_ASSIGNED TASK_. Your task is to copy each line of the material that includes "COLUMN".

_WORKING DATA_.
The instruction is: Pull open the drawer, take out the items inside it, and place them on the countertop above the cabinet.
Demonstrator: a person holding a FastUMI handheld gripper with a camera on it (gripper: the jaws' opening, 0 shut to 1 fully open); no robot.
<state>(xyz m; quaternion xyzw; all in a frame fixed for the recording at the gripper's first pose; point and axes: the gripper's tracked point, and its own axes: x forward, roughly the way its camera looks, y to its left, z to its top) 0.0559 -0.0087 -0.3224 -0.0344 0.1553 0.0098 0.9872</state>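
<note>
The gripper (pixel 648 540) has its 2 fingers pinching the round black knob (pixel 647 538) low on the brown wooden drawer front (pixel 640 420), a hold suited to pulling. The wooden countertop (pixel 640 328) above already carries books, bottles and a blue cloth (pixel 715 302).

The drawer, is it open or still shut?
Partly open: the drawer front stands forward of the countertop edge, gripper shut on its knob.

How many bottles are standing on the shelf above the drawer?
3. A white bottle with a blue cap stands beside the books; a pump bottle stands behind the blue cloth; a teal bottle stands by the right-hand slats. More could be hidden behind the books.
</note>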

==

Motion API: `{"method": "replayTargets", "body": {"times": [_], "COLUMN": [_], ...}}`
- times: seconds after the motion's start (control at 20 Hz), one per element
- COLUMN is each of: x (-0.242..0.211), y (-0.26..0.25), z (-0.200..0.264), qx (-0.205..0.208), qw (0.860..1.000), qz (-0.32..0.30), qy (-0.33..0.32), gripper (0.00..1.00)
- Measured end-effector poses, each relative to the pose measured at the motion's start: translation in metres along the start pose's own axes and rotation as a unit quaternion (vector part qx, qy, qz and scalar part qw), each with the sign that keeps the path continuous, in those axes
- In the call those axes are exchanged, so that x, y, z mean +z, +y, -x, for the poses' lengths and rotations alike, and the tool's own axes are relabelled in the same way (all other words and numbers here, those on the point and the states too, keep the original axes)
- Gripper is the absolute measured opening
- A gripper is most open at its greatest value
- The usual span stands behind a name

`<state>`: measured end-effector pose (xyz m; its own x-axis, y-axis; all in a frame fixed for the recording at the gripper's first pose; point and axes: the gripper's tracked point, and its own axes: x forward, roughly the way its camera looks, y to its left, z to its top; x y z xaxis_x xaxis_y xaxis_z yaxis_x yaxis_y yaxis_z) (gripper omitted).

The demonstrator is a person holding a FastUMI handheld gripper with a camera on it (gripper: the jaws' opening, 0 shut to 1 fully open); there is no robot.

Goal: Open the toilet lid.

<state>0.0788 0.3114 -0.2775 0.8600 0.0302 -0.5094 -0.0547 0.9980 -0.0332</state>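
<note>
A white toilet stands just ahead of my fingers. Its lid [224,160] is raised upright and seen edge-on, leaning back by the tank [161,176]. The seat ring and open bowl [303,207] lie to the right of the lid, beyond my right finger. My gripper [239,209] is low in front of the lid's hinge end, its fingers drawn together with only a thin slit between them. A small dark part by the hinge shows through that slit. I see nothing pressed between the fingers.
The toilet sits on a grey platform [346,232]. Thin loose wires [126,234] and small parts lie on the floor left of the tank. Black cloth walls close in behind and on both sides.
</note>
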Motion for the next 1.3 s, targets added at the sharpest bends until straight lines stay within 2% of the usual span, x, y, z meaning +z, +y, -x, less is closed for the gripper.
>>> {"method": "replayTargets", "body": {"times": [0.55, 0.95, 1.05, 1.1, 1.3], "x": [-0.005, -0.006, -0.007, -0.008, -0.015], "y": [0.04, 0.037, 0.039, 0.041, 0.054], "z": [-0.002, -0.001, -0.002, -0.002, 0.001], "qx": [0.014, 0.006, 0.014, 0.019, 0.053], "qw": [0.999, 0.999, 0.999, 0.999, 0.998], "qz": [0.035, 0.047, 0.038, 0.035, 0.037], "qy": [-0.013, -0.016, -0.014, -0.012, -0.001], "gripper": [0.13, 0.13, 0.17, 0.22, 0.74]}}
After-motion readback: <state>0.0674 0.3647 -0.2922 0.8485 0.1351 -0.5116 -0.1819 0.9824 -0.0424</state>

_ANSWER BOX_.
Motion API: `{"method": "replayTargets", "body": {"times": [_], "COLUMN": [_], ...}}`
- COLUMN is each of: x (-0.242..0.211), y (-0.26..0.25), z (-0.200..0.264), qx (-0.205..0.208), qw (0.860..1.000), qz (-0.32..0.30), qy (-0.33..0.32), gripper (0.00..1.00)

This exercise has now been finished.